Reference knobs — top_k (soft-mix top-k, reference default 1), temperature + gumbel sampling, seed, threshold, confidence_stop, suppress_mask_token, and post-EOS fill matching reference's early_stop.

Training

from dllm_jax import DMaxConfig, DMaxTrainer, DMaxDataCollator

trainer = DMaxTrainer(
    model=model,
    tokenizer=tokenizer,
    args=DMaxConfig(
        output_dir="./out-dmax",
        max_steps=1000,
        learning_rate=2e-6,
        noise_range_low=0.75,
        noise_range_high=0.75,
        on_policy_ratio=0.5,
        block_size=32,
        gradient_accumulation_steps=4,  # optional
    ),
    train_dataset=dataset,
    data_collator=DMaxDataCollator(tokenizer=tokenizer, label_pad_token_id=-100),
)
trainer.train()

Inference

from dllm_jax import dmax_generate_spd_fast, dmax_generate_spd_kv_fast

# Fast path (default for short/medium gen)
output = dmax_generate_spd_fast(
    model,
    input_ids,
    tokenizer=tokenizer,
    gen_length=512,
    block_length=32,
    steps=32,
    threshold=0.5,        # reference math eval default
    confidence_stop=0.9,  # reference block-level break
    top_k=3,              # soft mix aggregates top 3 candidates
    temperature=0.0,      # 0.0 = greedy; >0.0 = gumbel sampling
)
print(tokenizer.decode(output.generated_tokens[0], skip_special_tokens=True))

# KV-cache path (wins on long generations)
output = dmax_generate_spd_kv_fast(
    model, input_ids, tokenizer=tokenizer,
    gen_length=2048, block_length=32, steps=32,
    threshold=0.5, top_k=3,
)

output.nfe counts actual forward passes.

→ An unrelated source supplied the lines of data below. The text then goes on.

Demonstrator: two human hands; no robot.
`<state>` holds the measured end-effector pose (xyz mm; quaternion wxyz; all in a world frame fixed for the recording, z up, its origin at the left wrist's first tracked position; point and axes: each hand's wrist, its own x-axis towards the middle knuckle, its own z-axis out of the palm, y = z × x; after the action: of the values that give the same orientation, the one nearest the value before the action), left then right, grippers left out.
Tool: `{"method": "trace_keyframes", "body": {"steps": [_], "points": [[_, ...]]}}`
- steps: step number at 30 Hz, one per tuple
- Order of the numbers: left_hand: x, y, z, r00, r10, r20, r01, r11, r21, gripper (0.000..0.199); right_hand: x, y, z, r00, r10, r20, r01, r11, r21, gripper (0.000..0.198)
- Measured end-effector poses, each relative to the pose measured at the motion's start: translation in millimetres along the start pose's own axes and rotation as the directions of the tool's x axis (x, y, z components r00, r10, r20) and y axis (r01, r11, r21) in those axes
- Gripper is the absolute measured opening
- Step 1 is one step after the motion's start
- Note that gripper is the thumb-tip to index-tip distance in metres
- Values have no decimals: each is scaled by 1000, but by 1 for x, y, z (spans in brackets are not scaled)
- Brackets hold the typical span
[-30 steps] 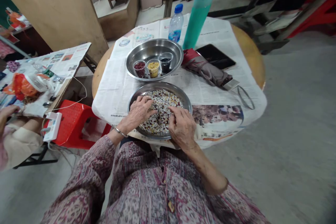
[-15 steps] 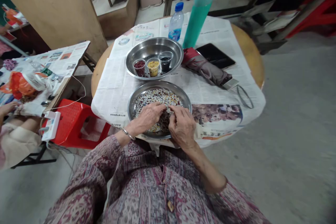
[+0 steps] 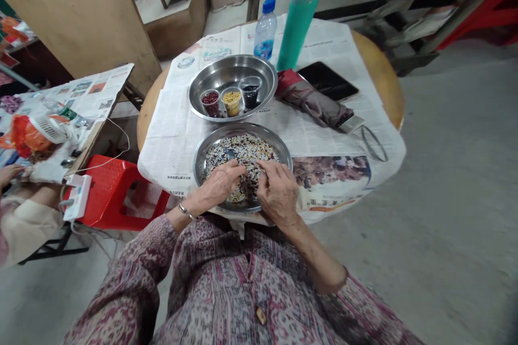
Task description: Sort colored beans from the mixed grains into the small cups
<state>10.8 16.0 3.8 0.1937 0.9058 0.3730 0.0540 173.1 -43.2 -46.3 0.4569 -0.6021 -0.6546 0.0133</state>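
Both hands are over a round steel plate [image 3: 285, 148] that holds mixed white, red, yellow and dark grains and beans [image 3: 246, 146]. My left hand [image 3: 222, 182] is at the plate's left side, thumb and fingers drawn together close above the mix. On the right side, my right hand [image 3: 277, 190] curls its fingers down at the mix, with the tips partly hidden. Whatever is between the fingertips is too small to make out. Just beyond, a steel basin [image 3: 197, 83] holds three clear cups: red beans [image 3: 210, 102], yellow beans [image 3: 232, 101] and black beans [image 3: 250, 96].
Newspaper [image 3: 165, 135] covers the round table. Behind the basin stand a water bottle [image 3: 265, 32] and a tall green bottle [image 3: 301, 19]. A folded umbrella [image 3: 313, 99] and a dark tablet [image 3: 328, 81] lie at right. At left are a red stool [image 3: 107, 191] and another person's hand [image 3: 10, 173].
My left hand has drawn back to the left, widening the gap between my hands. My right hand stays over the plate's right side. The whole view has shifted slightly.
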Motion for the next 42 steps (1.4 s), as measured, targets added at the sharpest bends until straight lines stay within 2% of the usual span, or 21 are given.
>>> {"method": "trace_keyframes", "body": {"steps": [3,6,8,12,14,17,20,23,25,26,28,30,31,34,36,38,42], "points": [[-10,5,-3,1000,30,-5,-30,1000,0,24,-1,2,0,1000,-8,-16,9,1000,15,33],[-14,13,-5,988,149,51,-151,988,36,18,-1,3,1,1000,-1,-28,1,1000,26,32],[-10,19,-2,974,210,89,-219,970,105,19,-2,3,2,999,14,-36,-13,999,36,32],[11,21,10,969,228,95,-244,941,234,24,-2,3,3,999,28,-38,-26,998,49,32],[22,17,12,975,207,85,-222,939,262,23,-2,3,3,999,27,-38,-25,999,40,32],[30,7,6,993,115,24,-117,952,283,23,0,1,2,999,22,-40,-21,999,33,32],[25,-4,-6,998,-7,-58,21,968,248,28,1,0,1,999,16,-39,-14,999,30,30],[10,-11,-15,991,-98,-92,116,969,220,26,1,-1,0,999,21,-25,-20,999,28,30],[-3,-12,-19,990,-111,-84,127,968,218,17,1,-1,-1,999,30,-9,-30,999,36,30],[-9,-11,-20,992,-109,-71,122,969,215,20,1,-1,-1,999,34,-3,-34,999,40,31],[-20,-6,-20,994,-102,-32,106,976,192,43,0,0,-1,999,34,4,-34,998,44,31],[-24,1,-17,996,-84,13,81,984,157,53,0,0,0,1000,30,8,-30,999,37,31],[-24,5,-16,997,-72,33,67,988,140,48,0,0,0,1000,27,10,-27,999,31,30],[-14,11,-10,997,-46,62,38,993,114,17,-1,1,0,1000,16,13,-16,1000,16,30],[-5,8,-7,998,-50,28,47,993,109,17,-1,1,0,1000,5,12,-5,1000,10,29],[3,2,-5,997,-58,-54,63,993,98,22,-1,1,0,1000,-4,5,4,1000,5,29],[-1,-12,-5,974,-69,-214,88,993,78,22,0,1,0,1000,-10,-11,11,1000,11,28]]}}
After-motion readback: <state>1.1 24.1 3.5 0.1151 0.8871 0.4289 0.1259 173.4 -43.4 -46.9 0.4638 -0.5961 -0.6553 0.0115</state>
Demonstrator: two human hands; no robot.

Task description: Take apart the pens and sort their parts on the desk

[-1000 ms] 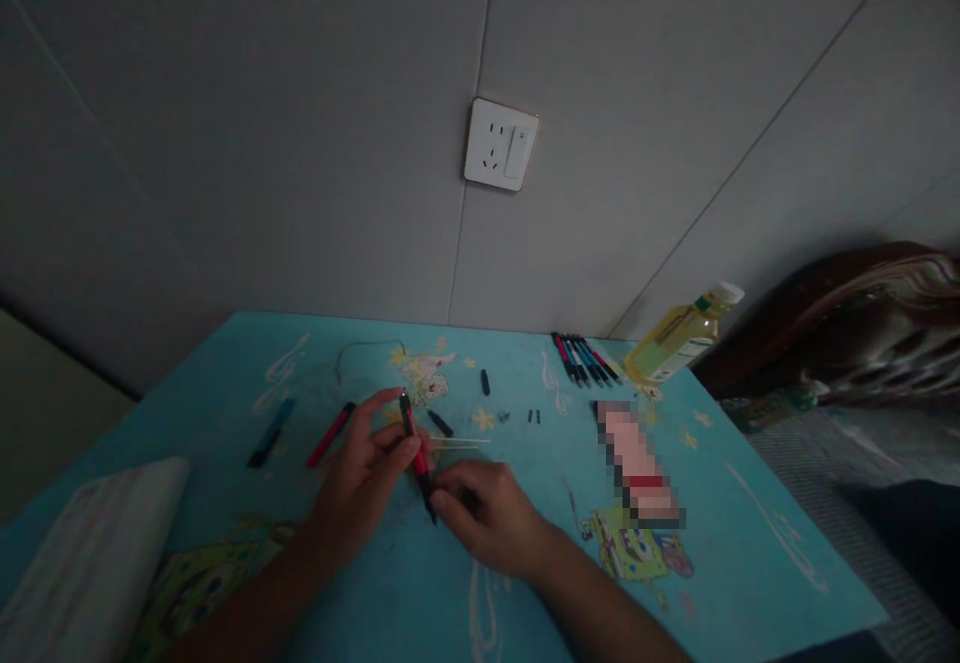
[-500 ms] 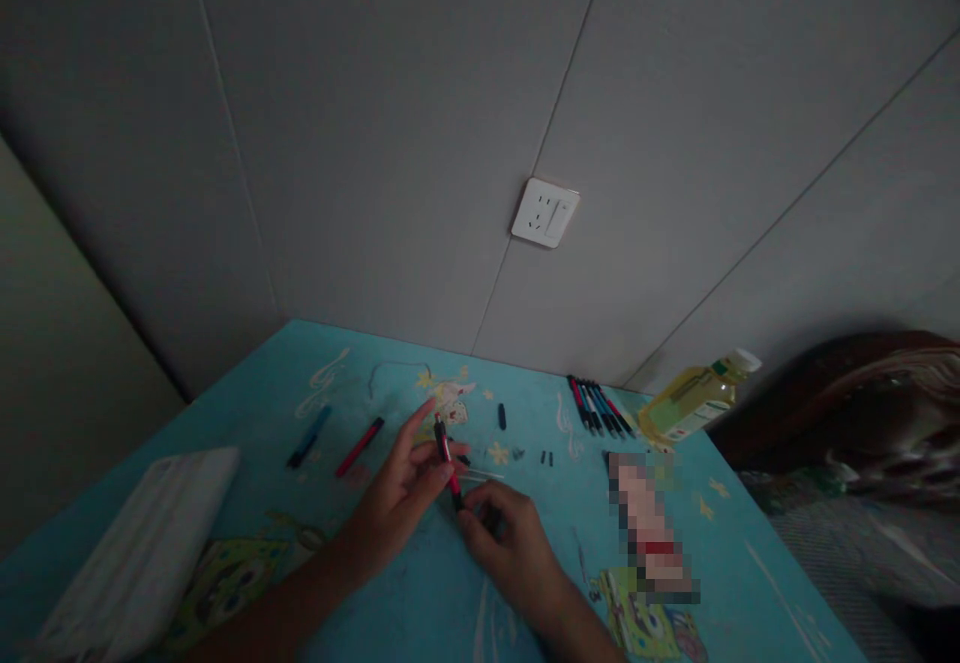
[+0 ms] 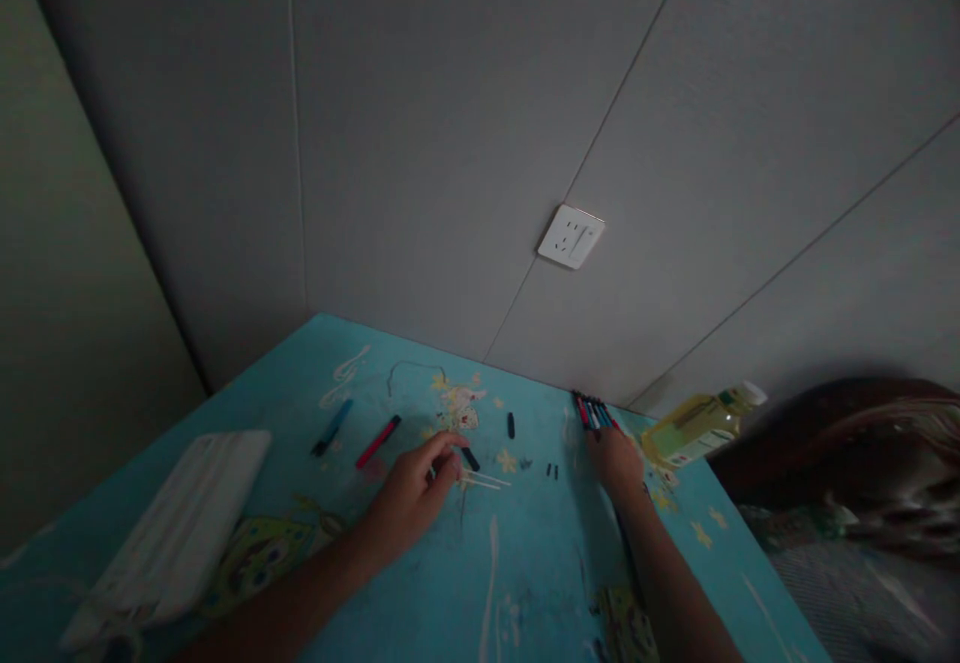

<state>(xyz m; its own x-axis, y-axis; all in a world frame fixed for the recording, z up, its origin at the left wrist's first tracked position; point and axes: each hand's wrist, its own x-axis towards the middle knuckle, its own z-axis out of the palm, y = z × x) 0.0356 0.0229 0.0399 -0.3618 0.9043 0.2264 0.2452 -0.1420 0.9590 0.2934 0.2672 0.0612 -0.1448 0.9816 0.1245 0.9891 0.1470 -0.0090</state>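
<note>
Here, the right hand [image 3: 616, 461] at the pens [image 3: 592, 412] by the wall [image 3: 420, 193]
Its grip is hidden, cannot tell if closed; left hand [image 3: 421, 478], loosely open, beside a black piece [image 3: 472, 459] on the counter [image 3: 420, 593]

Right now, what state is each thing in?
Left hand: loosely curled, grip unclear
Right hand: at the pens, grip unclear
Pens: side by side, partly covered
Black piece: lying beside left hand
Red piece: lying flat
Blue piece: lying flat
Bottle: capped
Socket: nothing plugged in
</note>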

For fast it matches reference's num_forwards; for kv_fast it is fast_nfe + num_active_blocks (the extra is the post-block hard-write pass that replaces soft K/V with hard K/V in the cache — reference's cross-block update).

CLI entry points

# Train
python scripts/dmax_train.py \
  --model Qwen/Qwen3-0.6B \
  --dataset Zigeng/DMax-LLaDA-2.0-Mini-Math-Trajectories \
  --max-steps 1000

# Generate (pretrained base model)
python scripts/dmax_generate.py \
  --model Qwen/Qwen3-0.6B \
  --prompt "Solve 37 * 48." \
  --gen-length 256 --block-length 32 --steps 32 \
  --threshold 0.5 --top-k 3 --impl fast

# Generate (from a saved trainer checkpoint)
python scripts/dmax_generate_checkpoint.py \
  --checkpoint-dir ./out-dmax/checkpoint-1000 \
  --prompt "Solve 37 * 48." \
  --gen-length 256 --impl kv_fast

TPU multi-host inference

scripts/tpu_dmax_infer_checkpoint.py restores a distributed Orbax DCP checkpoint (GCS or local) on every worker, reshards across the inference mesh (which may differ from the training mesh), and runs dmax_generate_spd_{fast,kv_fast,legacy} end-to-end. All configuration is via environment variables:

gcloud compute tpus tpu-vm ssh $TPU_NAME \
  --zone=$ZONE --worker=all \
  --command="cd ~/dllm-jax && \
    RESUME_DIR=gs://$BUCKET/checkpoints/$RUN_NAME \
    MODEL_NAME=Qwen/Qwen3-8B \
    PROMPT='Once upon a time' \
    GEN_LENGTH=1024 BLOCK_LENGTH=32 STEPS=32 \
    INFER_IMPL=kv_fast TOP_K=3 THRESHOLD=0.5 CONFIDENCE_STOP=0.9 \
    TP=8 \
    python3 scripts/tpu_dmax_infer_checkpoint.py"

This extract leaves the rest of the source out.